Numerous short-term concerns have been scaring off investors lately. The world is in limbo about the conflict between Russia and Ukraine, and U.S. investors are worried about how impactful inflation will be over the coming year. These fears influence consumers' behavior, but when it comes to investing, long-term investors should see the dips that come along with these events as buying opportunities. 

These concerns about the state of our world have pulled many high-flying tech stocks down, despite strong performance results being reported. Shares of Roku (ROKU 1.58%) and Fiverr (FVRR -2.00%) are both down more than 40% in 2022 alone, and both more than 76% off their all-time highs. There hasn't been just one reason for the drops of each of these companies, but if you have a time horizon of five or more years, these companies could be bargains now.

Person watching TV.

Image source: Getty Images.

Roku

Roku has been the poster child for 2021 darlings that were hurt coming out of the pandemic, despite the company's consistent dominance in the streaming platform industry. On top of inflation and interest rate fears, the company has been damaged by supply chain headwinds that have prevented television manufacturers from shipping TVs: Q4 shipments fell below 2019 levels. Considering Roku thrives on increasing platform users and television sales, the company has been hurt.

Roku reported fourth-quarter earnings on Feb. 17, and shares subsequently fell 22%. Gross margin shrunk 3 percentage points year over year to 44%, driven down by hardware (primarily consisting of RokuTV and streaming players), which fell from 3% in the year-ago period to negative 28% in Q4. These declines were because of the aforementioned supply chain shortages, which management expects to continue into Q1. The company guided for just 25% year-over-year revenue growth for Q1, far below the company's typical 30% to 40% revenue growth. 
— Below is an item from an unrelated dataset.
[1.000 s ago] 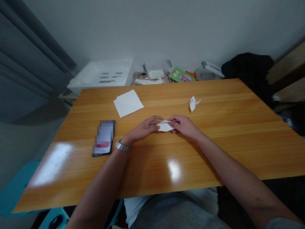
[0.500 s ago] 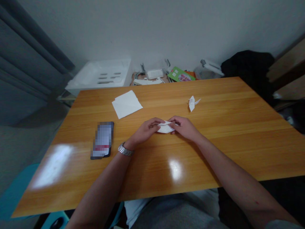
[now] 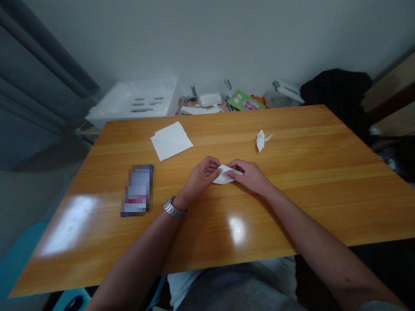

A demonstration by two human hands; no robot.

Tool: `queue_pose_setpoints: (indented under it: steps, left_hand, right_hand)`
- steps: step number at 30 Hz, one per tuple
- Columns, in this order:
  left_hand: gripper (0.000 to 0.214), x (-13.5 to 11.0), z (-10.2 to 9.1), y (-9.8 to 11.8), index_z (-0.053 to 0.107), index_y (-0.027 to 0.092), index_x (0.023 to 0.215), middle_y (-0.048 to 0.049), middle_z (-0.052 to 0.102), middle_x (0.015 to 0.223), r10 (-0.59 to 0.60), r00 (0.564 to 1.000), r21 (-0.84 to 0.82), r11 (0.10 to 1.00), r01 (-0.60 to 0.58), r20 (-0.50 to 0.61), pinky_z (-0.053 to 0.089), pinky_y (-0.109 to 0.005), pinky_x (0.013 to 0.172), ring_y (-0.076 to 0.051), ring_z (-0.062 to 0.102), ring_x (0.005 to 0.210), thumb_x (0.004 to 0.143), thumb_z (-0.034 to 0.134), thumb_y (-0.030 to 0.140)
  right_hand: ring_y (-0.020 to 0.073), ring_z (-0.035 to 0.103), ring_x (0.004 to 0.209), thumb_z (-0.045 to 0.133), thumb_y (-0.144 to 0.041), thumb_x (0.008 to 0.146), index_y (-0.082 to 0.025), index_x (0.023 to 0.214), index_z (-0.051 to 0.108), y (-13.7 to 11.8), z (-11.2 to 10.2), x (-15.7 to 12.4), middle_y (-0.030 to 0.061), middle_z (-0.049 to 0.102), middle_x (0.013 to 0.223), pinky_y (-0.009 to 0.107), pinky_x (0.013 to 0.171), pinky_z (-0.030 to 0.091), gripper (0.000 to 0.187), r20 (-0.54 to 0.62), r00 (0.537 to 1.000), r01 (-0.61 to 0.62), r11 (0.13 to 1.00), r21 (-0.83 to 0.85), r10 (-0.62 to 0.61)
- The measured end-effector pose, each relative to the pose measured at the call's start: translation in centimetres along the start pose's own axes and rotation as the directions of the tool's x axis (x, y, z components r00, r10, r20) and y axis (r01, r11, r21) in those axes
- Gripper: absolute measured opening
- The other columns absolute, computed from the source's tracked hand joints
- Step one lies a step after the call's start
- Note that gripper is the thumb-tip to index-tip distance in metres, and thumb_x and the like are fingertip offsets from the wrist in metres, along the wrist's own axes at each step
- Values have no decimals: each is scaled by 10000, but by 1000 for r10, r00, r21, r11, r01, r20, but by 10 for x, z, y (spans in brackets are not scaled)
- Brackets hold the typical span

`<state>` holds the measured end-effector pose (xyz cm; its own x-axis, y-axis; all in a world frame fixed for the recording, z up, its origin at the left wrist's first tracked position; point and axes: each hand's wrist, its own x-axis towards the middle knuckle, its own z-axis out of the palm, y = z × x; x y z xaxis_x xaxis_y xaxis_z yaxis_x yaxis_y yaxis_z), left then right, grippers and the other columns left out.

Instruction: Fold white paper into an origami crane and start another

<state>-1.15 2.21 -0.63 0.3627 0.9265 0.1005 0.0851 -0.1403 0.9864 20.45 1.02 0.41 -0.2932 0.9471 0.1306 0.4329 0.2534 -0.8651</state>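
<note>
A small piece of folded white paper (image 3: 223,177) is between my hands over the middle of the table. My left hand (image 3: 204,175) pinches its left side, thumb on top and fingers curled behind. From the right, my right hand (image 3: 248,173) grips the paper, its thumb pressed on the upper face and pointing left. A folded white paper crane (image 3: 260,141) stands on the table beyond my right hand. Loose sheets of white paper (image 3: 171,141) lie beyond my left hand.
A phone (image 3: 138,190) with a blurred screen lies left of my left forearm on the wooden table (image 3: 292,172). Behind the table's far edge are a white plastic tray (image 3: 119,101), a green booklet (image 3: 244,101) and a clear box (image 3: 283,96).
My left fingers have curled further and the thumb has shifted right onto the paper. My right thumb has slid left across the paper, which is turned slightly.
</note>
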Motion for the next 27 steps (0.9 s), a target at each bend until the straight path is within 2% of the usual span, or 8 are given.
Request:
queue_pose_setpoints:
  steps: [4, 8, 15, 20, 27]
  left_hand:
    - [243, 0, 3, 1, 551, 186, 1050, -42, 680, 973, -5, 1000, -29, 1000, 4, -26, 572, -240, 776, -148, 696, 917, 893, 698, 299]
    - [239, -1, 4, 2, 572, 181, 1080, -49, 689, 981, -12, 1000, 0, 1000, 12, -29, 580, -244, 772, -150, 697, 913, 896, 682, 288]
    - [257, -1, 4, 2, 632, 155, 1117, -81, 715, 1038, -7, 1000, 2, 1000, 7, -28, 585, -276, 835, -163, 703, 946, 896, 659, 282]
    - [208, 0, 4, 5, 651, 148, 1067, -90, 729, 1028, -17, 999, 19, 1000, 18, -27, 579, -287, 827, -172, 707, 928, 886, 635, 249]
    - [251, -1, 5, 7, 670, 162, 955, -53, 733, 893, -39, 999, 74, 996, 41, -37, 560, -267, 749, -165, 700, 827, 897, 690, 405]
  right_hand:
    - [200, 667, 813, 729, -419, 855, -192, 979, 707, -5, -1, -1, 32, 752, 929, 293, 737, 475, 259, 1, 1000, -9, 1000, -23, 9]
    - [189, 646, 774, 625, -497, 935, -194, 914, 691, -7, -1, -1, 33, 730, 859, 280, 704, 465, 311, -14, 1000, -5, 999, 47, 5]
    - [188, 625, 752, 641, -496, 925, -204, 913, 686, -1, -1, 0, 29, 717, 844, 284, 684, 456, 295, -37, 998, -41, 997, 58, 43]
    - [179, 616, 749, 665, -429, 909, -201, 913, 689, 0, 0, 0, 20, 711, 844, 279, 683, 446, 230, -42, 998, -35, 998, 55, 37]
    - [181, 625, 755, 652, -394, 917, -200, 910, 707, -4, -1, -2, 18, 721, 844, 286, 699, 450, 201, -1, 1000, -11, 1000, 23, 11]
However, investors who are measuring their investing time in years or decades might not want to sell just yet. In the face of intense competition from other streaming platforms from companies like Apple, Amazon, and Vizio, Roku is still showing that it is the top dog in the space. Hardware revenue declined 9% year over year in Q4, yet platform revenue jumped 49%. This shows that even with the company's temporary hardware headwinds, consumers are still adopting the software hand over fist. Additionally, the number of active accounts grew 17% year over year to a whopping 60 million.

Roku is a leader in this space, and with $242 million in net income and $188 million in free cash flow in 2021, the company is ready to invest in itself to keep it that way. While these headwinds might impact the first quarter, the storm clouds could clear in due time. Management is expecting growth to normalize and reach mid-30% rates by the year's end. The company's valuation is now just six times sales, much lower than its previous valuations in the double digits. Considering that Roku expects to ramp back up to normal levels after these headwinds pass, its shares are looking like a great buying opportunity today.

Fiverr

Fiverr knocked the doors off its earnings, reporting sustained growth even after the pandemic lockdowns. It got a major boost in 2020 and early 2021 because of the increased demand for freelance work during lockdowns. But many investors worried that as the world moves out of the pandemic, the demand for freelancers would fall back to pre-pandemic levels. Fiverr proved them wrong this quarter. The company saw Q4 revenue grow 43% year over year to $80 million, driven by both increasing spending per buyer and the number of buyers on the platform. Fiverr now has 4.2 million buyers spending an average of $242, which grew 18% year over year.

These results show that freelance work is still in high demand, and as one of the leading platforms for freelancers (sellers providing a service) to connect with buyers (consumers paying for freelance work), Fiverr is still reaping the benefits. The company has been investing heavily in making its platform the best experience for both freelancers and companies by implementing various features, including freelancer events and webinars, and Fiverr Inspire for buyers. Inspire is a catalog that buyers can look at to see real work done by freelancers, helping them pick out the worker that best fits their needs. 

The long-term opportunity for freelance work will remain prevalent, and this quarter from Fiverr showed that. Fiverr was even able to increase its take rate (the money it receives for facilitating each transaction) to 29.2%, which shows that companies are willing to keep paying up to use its platform. The assumption that gig work would disappear has crushed Fiverr over the past year, bringing its stock price down 78% from its all-time high. It now trades at just 8.6 times sales, which is cheap for a market leader growing over 40% year over year. At these prices, Fiverr might be a stock that can crush the market over the next five years.